[18.06.2018] Stuttgart. Von null auf 4.275 in 100 Jahren: Der Verband des Kraftfahrzeuggewerbes Baden-Württemberg feiert Geburtstag. Die letzten zehn Jahre hat Dr. Harry Brambach als Präsident das Lenkrad in der Hand gehalten. "Jetzt wird er uns auf dem weiteren Weg in die Zukunft als Ehrenpräsident begleiten", verkündete Michael Ziegler als dessen Nachfolger bei der Jubiläumsfeier des Verbandes in der Alten Reithalle in Stuttgart. Michael Ziegler, Mitglied der Geschäftsleitung der Emil-Frey-Gruppe ("im Land besser als Schwabengarage bekannt"), wurde bei der Delegiertenversammlung, die der Jubiläumsveranstaltung vorausging, einstimmig zum neuen Präsidenten gewählt. Baden-Württembergs Wirtschaftsministerin Dr. Nicole Hoffmeister-Kraut würdigte bei der Jubiläumsfeier in ihrer Festrede die Leistungen des Verbandes für die Branche, aber auch die von Brambach im Besonderen. Der Präsident des Zentralverbands Deutsches Kraftfahrzeuggewerbe (ZDK) Jürgen Karpinski überreichte Brambach die goldene Ehrennadel, mit der seine herausragenden Verdienste um das deutsche Kfz-Gewerbe geehrt wurden.

Otto-, Diesel- und Elektro-Motor - drei Antriebsarten, die seit dem Beginn der Automobilgeschichte in Konkurrenz stehen. Eine Konkurrenz, die das Geschäft seit mehr als 100 Jahren belebt: "Welcher Motor in den Autos für den Antrieb sorgt, kann uns als Händlern und Werkstätten jedoch herzlich egal sein", sagte Michael Ziegler in seiner Vorstellungsrede bei der Delegiertenversammlung. "Entscheidend ist für uns, dass wir als Kfz-Meisterbetriebe die ersten Ansprechpartner für die Autofahrer bleiben und dass weder Hersteller noch Drittanbieter die Wertschöpfungskette für sich monopolisieren dürfen. Nur so bleibt Wettbewerb gewährleistet."
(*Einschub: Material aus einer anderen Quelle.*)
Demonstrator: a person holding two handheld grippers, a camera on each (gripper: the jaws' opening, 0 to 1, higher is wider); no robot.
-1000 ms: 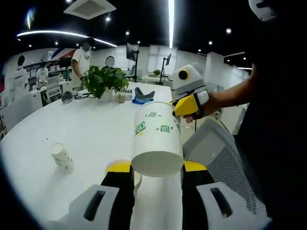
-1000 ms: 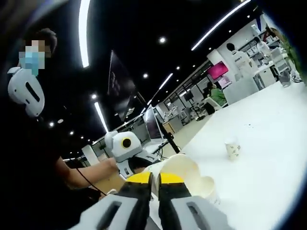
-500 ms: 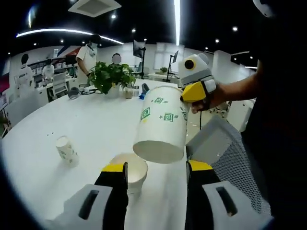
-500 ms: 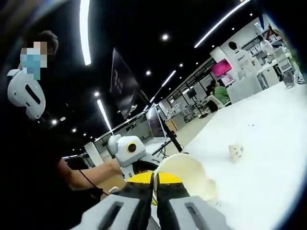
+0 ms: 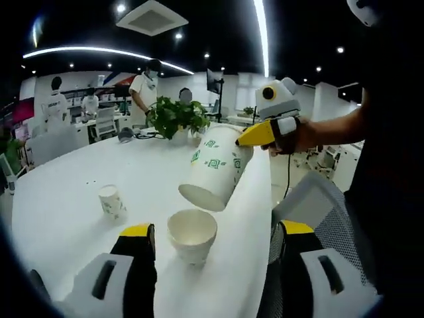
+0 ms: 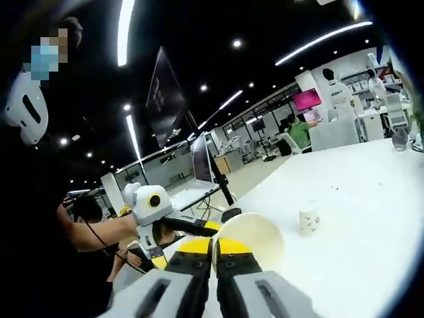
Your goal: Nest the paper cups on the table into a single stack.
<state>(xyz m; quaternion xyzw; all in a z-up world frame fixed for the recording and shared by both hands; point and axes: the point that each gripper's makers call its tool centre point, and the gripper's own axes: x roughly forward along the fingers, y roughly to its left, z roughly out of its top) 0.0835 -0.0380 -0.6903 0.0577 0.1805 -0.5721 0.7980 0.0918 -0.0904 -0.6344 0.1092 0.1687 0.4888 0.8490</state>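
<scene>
A large white paper cup with green marks (image 5: 215, 165) hangs tilted above the white table (image 5: 59, 218), and my right gripper (image 5: 257, 135) is shut on its rim. In the right gripper view the same cup (image 6: 255, 242) shows its open mouth beside the shut right gripper (image 6: 212, 245). My left gripper (image 5: 215, 232) is open wide, and an upright paper cup (image 5: 192, 233) stands on the table between its jaws, untouched. A small paper cup (image 5: 111, 201) stands further left, also seen as the small cup (image 6: 307, 218). The left gripper (image 6: 151, 211) appears at the left, held by a hand.
A potted plant (image 5: 175, 116) and small items stand at the table's far end. A grey mesh chair (image 5: 311, 199) is at the table's right edge. Several people stand by desks in the background. The person's arm (image 5: 331, 129) reaches in from the right.
The left jaws have spread apart and drawn back from the large cup. The right gripper has carried that cup up and away, baring the upright cup below.
</scene>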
"Das Zusammenspiel aller Beteiligten ist im Strukturwandel hin zu einer neuen Mobilität von großer Bedeutung. Emissionsfrei, automatisiert, internetbasiert und vernetzt mit anderen Mobilitätsträgern - so gestaltet sich das Kraftfahrzeug der Zukunft", hat Ministerpräsident Winfried Kretschmann in seinem Grußwort zur Jubiläums-Chronik des Verbandes die aktuelle Lage definiert. Ministerin Hoffmeister-Kraut betonte, ihr sei nicht bang, dass der Verband, der von 18 Gründungsmitgliedern im Jahr 1918 mit derzeit 4.275 Mitgliedsbetrieben zu einem der größten Wirtschaftsfachverbände im Land gewachsen ist, seine Rolle als Innovationstreiber auch weiter ausfüllen werde: "Mit Ihrem Engagement im Transformationsrat Automobilwirtschaft arbeitet auch Ihr Verband daran mit, die richtigen Rahmenbedingungen für den Mobilitätsstandort der Zukunft zu entwickeln", so Hoffmeister-Kraut.

Der Anfang der "Ära Dr. Brambach" (Hoffmeister-Kraut) und der Beginn der Präsidentschaft von Michael Ziegler weisen dabei verblüffende Parallelen auf. Als Ersterer das Amt 2008 übernahm, lief die Diskussion um die Nachrüstung von Dieselfahrzeugen mit Partikelfiltern. Damals ging es um Rußpartikel. Heute macht sich der Verband für eine Hardware-Nachrüstung von Euro 5-Dieseln stark. Dabei stehen die Stickoxidemissionen im Fokus. "Wenn sich eines aus der Geschichte lernen lässt", so Ziegler, "dann, dass es immer nur eine Frage der Zeit ist, bis das Auto jede technische Hürde meistert. Denn sein wahrer Antrieb sind die Mobilitätsbedürfnisse der Menschen. Das Automobil ist auch 132 Jahre nach seiner Erfindung immer noch das Symbol für individuelle Mobilität und damit für die persönliche Freiheit. Die Faszination, die von ihm ausgeht, ist ungebrochen."